» **AIM OF THE EXERCISE**
Without the pictures, can you quote each line below exactly?

━━━━━━

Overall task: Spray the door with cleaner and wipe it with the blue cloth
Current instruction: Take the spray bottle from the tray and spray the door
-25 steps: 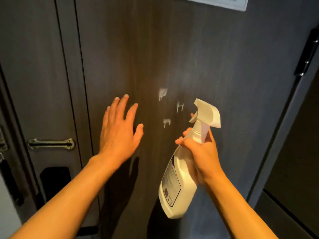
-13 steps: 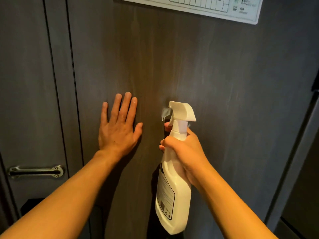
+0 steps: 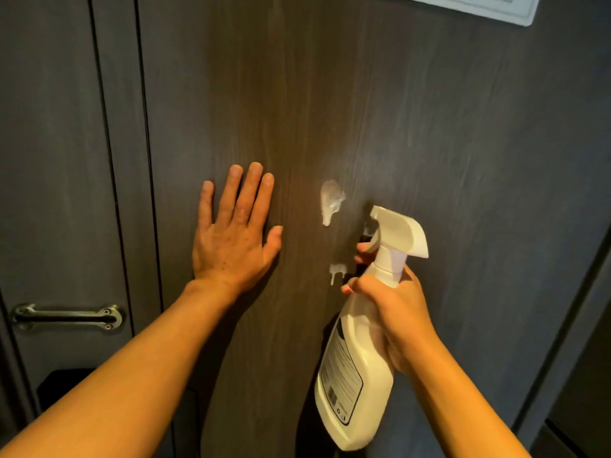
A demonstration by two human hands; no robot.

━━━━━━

» **TASK OUTPUT**
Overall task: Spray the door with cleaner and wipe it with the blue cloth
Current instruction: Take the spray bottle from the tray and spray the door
-25 steps: 
-13 steps: 
+0 steps: 
A demonstration by two human hands; no robot.

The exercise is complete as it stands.